**WHAT IS EXPECTED:**
Of all the lines in the entries below, give again exactly those starting at the line containing "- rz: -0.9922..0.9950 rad" and ending at the line containing "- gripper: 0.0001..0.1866", both ends included, and no others.

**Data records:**

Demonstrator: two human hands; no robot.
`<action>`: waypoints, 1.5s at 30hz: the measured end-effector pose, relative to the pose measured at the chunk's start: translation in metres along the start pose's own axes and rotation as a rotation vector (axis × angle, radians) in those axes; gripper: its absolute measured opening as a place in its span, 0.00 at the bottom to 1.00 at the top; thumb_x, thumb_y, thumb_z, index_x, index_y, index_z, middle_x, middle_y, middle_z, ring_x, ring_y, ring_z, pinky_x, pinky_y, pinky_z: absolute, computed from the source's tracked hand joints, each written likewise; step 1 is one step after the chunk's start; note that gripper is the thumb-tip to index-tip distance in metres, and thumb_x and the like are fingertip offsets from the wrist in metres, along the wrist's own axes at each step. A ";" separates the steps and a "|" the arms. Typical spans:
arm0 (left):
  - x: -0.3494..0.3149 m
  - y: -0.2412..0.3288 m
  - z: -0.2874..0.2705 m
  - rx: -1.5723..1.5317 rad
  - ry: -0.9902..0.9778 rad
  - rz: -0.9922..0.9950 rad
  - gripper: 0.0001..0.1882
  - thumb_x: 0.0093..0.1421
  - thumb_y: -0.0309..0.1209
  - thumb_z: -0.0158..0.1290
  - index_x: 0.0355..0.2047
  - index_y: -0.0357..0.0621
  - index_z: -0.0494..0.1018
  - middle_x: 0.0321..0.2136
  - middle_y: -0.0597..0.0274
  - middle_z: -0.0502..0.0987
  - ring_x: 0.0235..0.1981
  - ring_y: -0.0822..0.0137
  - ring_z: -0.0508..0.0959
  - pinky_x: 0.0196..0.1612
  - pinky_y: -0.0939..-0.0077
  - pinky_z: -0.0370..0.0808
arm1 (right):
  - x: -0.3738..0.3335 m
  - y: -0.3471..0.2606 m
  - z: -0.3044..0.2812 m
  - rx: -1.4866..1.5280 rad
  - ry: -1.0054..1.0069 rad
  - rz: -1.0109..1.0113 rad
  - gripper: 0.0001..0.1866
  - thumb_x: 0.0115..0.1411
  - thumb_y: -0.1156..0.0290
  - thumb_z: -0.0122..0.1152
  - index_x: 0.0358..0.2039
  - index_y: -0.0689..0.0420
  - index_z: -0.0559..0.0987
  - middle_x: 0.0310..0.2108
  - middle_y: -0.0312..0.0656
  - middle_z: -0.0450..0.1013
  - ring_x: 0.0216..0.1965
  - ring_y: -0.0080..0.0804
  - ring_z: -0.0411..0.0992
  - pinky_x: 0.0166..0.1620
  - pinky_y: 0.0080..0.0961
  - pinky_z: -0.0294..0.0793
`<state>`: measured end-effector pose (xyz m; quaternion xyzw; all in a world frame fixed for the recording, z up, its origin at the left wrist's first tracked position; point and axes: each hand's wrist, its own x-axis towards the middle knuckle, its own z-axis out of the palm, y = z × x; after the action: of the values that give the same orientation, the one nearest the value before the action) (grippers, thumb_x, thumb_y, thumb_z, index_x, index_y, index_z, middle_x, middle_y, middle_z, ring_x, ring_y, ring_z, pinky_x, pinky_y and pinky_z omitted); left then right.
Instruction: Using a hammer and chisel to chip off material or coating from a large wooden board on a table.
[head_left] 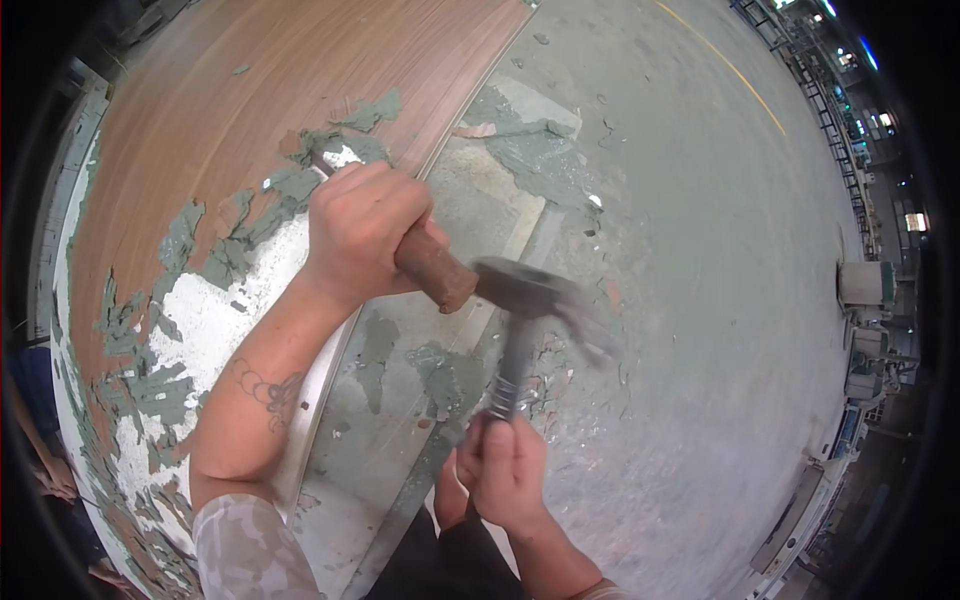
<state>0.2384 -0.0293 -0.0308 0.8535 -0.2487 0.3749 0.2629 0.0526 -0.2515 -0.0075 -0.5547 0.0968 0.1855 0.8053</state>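
My left hand [365,230] is wrapped round the thick wooden handle [437,268] of a chisel. Its narrow metal blade [322,164] points up and left, meeting grey-green flakes [290,185] on a wood-grain panel [240,90]; the very tip is hard to make out. In my right hand [508,470] is a claw hammer [515,350], gripped by its dark shaft. The hammer head [525,287] is smeared by motion and lies close against the butt of the chisel handle; whether they touch I cannot tell. White backing [215,320] shows where the panel's surface is broken away.
Right of the panel's raised edge, a grey-green floor [690,280] carries peeled pieces [545,160] and small debris. My foot [452,500] stands just behind my right hand. Another person's hand [62,480] shows at the far left. Machinery [865,285] lines the right rim.
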 end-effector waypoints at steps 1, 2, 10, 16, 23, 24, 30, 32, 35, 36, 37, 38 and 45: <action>0.002 0.001 0.001 -0.022 0.006 0.008 0.12 0.40 0.21 0.60 0.21 0.44 0.67 0.18 0.59 0.68 0.19 0.55 0.71 0.24 0.64 0.67 | -0.001 -0.003 -0.001 0.014 0.008 0.031 0.29 0.75 0.42 0.53 0.30 0.55 0.63 0.18 0.34 0.58 0.15 0.21 0.54 0.19 0.23 0.55; 0.005 0.001 0.002 -0.022 0.006 0.005 0.12 0.40 0.21 0.60 0.21 0.44 0.67 0.18 0.59 0.68 0.19 0.55 0.71 0.24 0.64 0.67 | -0.010 0.011 -0.003 0.470 -0.013 -0.096 0.17 0.76 0.61 0.52 0.32 0.57 0.64 0.21 0.37 0.62 0.18 0.25 0.60 0.22 0.25 0.62; 0.009 -0.002 0.002 -0.045 0.031 -0.014 0.12 0.39 0.20 0.60 0.20 0.44 0.67 0.18 0.58 0.68 0.19 0.55 0.71 0.24 0.64 0.66 | -0.005 0.054 0.014 0.539 -0.040 -0.262 0.24 0.77 0.45 0.48 0.35 0.54 0.65 0.19 0.35 0.59 0.16 0.23 0.55 0.20 0.25 0.55; 0.002 -0.010 0.003 0.009 0.038 -0.002 0.15 0.39 0.28 0.64 0.21 0.48 0.66 0.19 0.62 0.70 0.20 0.58 0.72 0.24 0.65 0.67 | -0.004 0.034 0.018 0.283 -0.125 -0.036 0.30 0.73 0.36 0.51 0.36 0.54 0.66 0.20 0.32 0.61 0.17 0.23 0.55 0.19 0.25 0.56; -0.001 -0.042 -0.009 0.168 0.041 -0.193 0.15 0.39 0.25 0.68 0.25 0.45 0.72 0.21 0.57 0.74 0.24 0.52 0.77 0.29 0.63 0.72 | 0.000 0.048 0.013 -0.018 -0.066 0.117 0.30 0.73 0.36 0.51 0.36 0.54 0.66 0.17 0.32 0.56 0.16 0.22 0.55 0.19 0.25 0.56; -0.001 -0.043 -0.013 0.177 0.045 -0.190 0.15 0.39 0.25 0.68 0.25 0.45 0.72 0.21 0.57 0.74 0.24 0.52 0.77 0.29 0.63 0.72 | -0.002 0.048 0.005 -0.018 -0.076 0.113 0.30 0.73 0.36 0.51 0.36 0.54 0.66 0.17 0.32 0.56 0.16 0.22 0.55 0.19 0.25 0.56; 0.000 0.015 0.006 -0.011 -0.054 0.054 0.15 0.40 0.28 0.68 0.23 0.46 0.71 0.20 0.61 0.72 0.22 0.57 0.76 0.26 0.65 0.69 | 0.002 0.028 -0.054 0.044 0.065 0.060 0.31 0.74 0.34 0.44 0.35 0.53 0.63 0.15 0.31 0.51 0.12 0.20 0.49 0.15 0.25 0.52; -0.003 0.033 0.016 -0.056 -0.086 0.083 0.14 0.37 0.34 0.63 0.20 0.52 0.67 0.18 0.66 0.68 0.21 0.62 0.73 0.26 0.67 0.67 | 0.007 0.023 -0.064 0.007 0.137 0.037 0.31 0.75 0.34 0.41 0.34 0.53 0.62 0.14 0.30 0.49 0.11 0.20 0.47 0.13 0.24 0.50; -0.002 0.032 0.015 -0.072 -0.039 0.068 0.15 0.37 0.33 0.63 0.20 0.51 0.66 0.18 0.66 0.67 0.20 0.62 0.72 0.24 0.67 0.66 | 0.013 0.012 -0.070 -0.037 0.125 -0.027 0.31 0.75 0.34 0.40 0.34 0.53 0.62 0.14 0.30 0.49 0.11 0.19 0.46 0.13 0.23 0.48; -0.003 0.031 0.014 -0.072 -0.041 0.068 0.15 0.37 0.33 0.63 0.20 0.51 0.66 0.18 0.66 0.67 0.20 0.62 0.72 0.24 0.67 0.66 | 0.014 0.010 -0.068 -0.040 0.125 -0.045 0.31 0.75 0.35 0.40 0.34 0.53 0.62 0.14 0.30 0.49 0.11 0.19 0.45 0.13 0.23 0.47; -0.004 0.028 0.011 -0.049 -0.006 0.053 0.15 0.38 0.32 0.63 0.20 0.51 0.66 0.18 0.66 0.67 0.19 0.62 0.72 0.23 0.67 0.66 | 0.015 0.007 -0.066 -0.039 0.127 -0.048 0.31 0.75 0.35 0.40 0.34 0.53 0.62 0.14 0.30 0.49 0.11 0.19 0.45 0.13 0.23 0.47; -0.005 0.026 0.009 -0.024 0.029 0.038 0.15 0.38 0.32 0.63 0.20 0.50 0.66 0.17 0.66 0.67 0.19 0.61 0.72 0.23 0.67 0.66 | 0.015 0.005 -0.063 -0.028 0.104 -0.038 0.31 0.76 0.35 0.40 0.34 0.53 0.62 0.14 0.30 0.49 0.11 0.19 0.45 0.13 0.24 0.47; 0.007 0.012 0.015 0.024 0.055 0.002 0.18 0.34 0.29 0.65 0.21 0.50 0.66 0.17 0.65 0.67 0.18 0.59 0.72 0.21 0.65 0.66 | 0.009 0.005 -0.054 -0.040 -0.035 -0.021 0.28 0.77 0.39 0.41 0.36 0.55 0.63 0.15 0.32 0.53 0.12 0.19 0.48 0.14 0.23 0.49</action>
<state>0.2426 -0.0491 -0.0312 0.8458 -0.2377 0.4013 0.2588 0.0616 -0.2982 -0.0353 -0.5686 0.0733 0.1887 0.7973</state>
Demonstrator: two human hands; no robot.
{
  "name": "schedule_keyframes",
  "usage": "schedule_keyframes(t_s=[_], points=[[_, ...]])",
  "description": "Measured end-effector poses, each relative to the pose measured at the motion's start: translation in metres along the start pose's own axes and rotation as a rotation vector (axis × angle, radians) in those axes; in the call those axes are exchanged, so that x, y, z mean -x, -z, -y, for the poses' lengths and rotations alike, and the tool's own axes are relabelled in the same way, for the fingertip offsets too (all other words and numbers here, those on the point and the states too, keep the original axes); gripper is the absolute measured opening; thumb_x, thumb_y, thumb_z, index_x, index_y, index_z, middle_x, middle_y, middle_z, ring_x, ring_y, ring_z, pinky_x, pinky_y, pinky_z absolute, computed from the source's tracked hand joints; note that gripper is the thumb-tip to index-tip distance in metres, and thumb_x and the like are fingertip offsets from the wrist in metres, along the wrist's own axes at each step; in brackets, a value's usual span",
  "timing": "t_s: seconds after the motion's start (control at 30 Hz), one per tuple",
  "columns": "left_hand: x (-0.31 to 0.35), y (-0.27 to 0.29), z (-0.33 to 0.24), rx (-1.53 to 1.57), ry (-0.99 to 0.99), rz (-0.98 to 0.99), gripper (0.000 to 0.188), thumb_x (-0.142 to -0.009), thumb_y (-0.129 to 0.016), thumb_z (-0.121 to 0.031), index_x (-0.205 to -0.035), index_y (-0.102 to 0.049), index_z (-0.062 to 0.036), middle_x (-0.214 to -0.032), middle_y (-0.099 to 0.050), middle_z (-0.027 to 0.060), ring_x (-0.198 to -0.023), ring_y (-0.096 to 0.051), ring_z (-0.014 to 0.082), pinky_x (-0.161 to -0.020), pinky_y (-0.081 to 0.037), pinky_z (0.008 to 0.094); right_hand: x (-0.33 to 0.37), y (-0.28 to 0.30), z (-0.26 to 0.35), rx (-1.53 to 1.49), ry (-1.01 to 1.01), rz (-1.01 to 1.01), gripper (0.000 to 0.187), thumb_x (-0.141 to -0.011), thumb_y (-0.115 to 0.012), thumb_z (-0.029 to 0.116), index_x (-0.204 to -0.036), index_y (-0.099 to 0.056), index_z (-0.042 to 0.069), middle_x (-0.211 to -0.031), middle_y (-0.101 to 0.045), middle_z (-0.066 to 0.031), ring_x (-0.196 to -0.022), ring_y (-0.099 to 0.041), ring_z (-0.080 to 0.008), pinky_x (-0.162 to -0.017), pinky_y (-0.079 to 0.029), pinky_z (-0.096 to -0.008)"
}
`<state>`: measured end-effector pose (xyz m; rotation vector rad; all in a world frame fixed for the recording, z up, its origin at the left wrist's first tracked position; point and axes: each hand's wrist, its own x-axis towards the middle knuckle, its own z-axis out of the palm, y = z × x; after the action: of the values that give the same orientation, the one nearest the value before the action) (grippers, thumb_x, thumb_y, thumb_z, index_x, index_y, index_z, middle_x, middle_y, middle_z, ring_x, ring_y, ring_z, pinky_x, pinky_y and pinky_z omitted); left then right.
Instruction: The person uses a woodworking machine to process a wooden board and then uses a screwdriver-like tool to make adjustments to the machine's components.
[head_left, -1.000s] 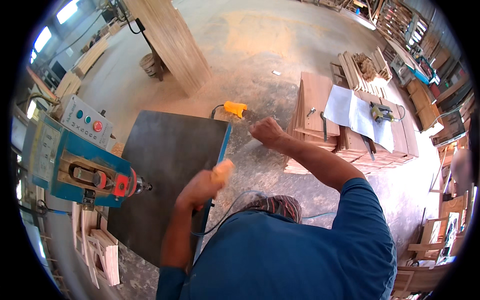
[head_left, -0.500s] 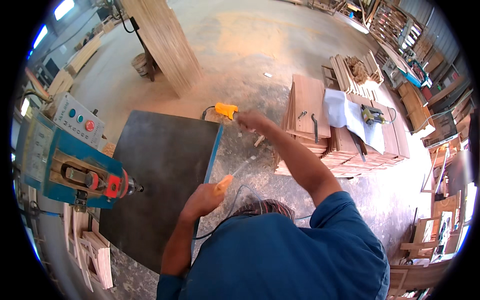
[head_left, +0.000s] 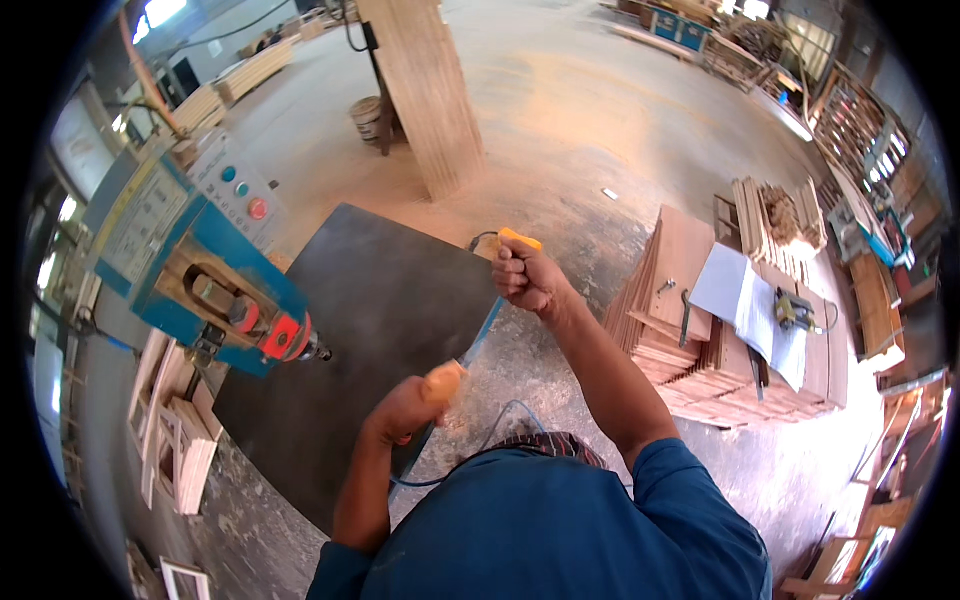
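Now that the right hand (head_left: 525, 279) has come to cover part of the yellow fitting (head_left: 522, 240) just beyond its curled fingers, I cannot tell whether they grip it; the left hand's (head_left: 401, 411) fingers clasp an orange handle (head_left: 443, 383).

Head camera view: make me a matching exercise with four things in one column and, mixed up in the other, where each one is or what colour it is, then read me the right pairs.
Column one:
1. Left hand
2. Right hand
3. White papers
4. Machine tabletop

Column two:
A. Lying on the stacked boards
B. Dark grey
C. Closed around an orange handle
D. Just below the yellow object in the picture

Right pairs: 1-C, 2-D, 3-A, 4-B.
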<state>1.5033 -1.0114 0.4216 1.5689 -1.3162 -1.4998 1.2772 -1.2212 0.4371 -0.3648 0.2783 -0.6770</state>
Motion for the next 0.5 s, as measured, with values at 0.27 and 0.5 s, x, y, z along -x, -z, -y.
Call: schedule_keyframes(t_s=[0.27,0.5], points=[[0.040,0.016,0.014,0.016,0.015,-0.112,0.022,-0.083,-0.068,-0.019,-0.090,-0.066,0.0014,-0.068,-0.064,0.0035,-0.061,-0.059,0.0100,-0.059,-0.047,0.0273,-0.021,-0.024,-0.044,0.215,-0.050,-0.146,0.032,-0.098,-0.050,0.029,-0.070,-0.044,0.016,-0.051,-0.028,0.0073,-0.041,-0.023,-0.0059,-0.038,-0.019,-0.0227],[0.071,0.020,0.029,0.035,-0.040,-0.002,0.030,-0.085,-0.066,-0.028,-0.095,-0.067,-0.0010,-0.069,-0.064,0.0073,-0.064,-0.060,0.0145,-0.065,-0.049,0.0318,-0.035,-0.032,-0.077,0.385,-0.057,-0.210,0.032,-0.099,-0.049,0.029,-0.070,-0.045,0.014,-0.053,-0.033,0.0050,-0.041,-0.025,-0.0070,-0.039,-0.021,-0.0231]])
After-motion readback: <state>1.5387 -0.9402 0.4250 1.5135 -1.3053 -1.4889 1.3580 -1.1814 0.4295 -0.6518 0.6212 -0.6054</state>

**SOLUTION TO THE EXERCISE:**
  - rz: -0.9922..0.9950 rad
  - gripper: 0.0001..0.1882
  - thumb_x: 0.0093..0.1421
  - thumb_y: -0.0309..0.1209
  - thumb_z: -0.0158..0.1290
  - index_x: 0.0355..0.2047
  - index_y: -0.0357..0.0621
  - index_z: -0.0494..0.1018
  - middle_x: 0.0321..0.2136
  - middle_y: -0.0597..0.0274
  - middle_z: -0.0502..0.0987
  - ring_x: 0.0235..0.1981
  - ring_y: -0.0822..0.0137
  - ring_z: -0.0508..0.0959
  - pinky_x: 0.0196..0.1612
  - pinky_y: -0.0939..-0.0077
  - pinky_z: -0.0370..0.0808
arm1 (right):
  - x: -0.3738..0.3335 m
  - y: -0.3471..0.2606 m
  - z: -0.3044..0.2812 m
  - rx: -1.4866..1.5280 rad
  - ry: -1.0054..1.0069 rad
  - rz: -1.0109..1.0113 rad
  - gripper: 0.0001..0.1866

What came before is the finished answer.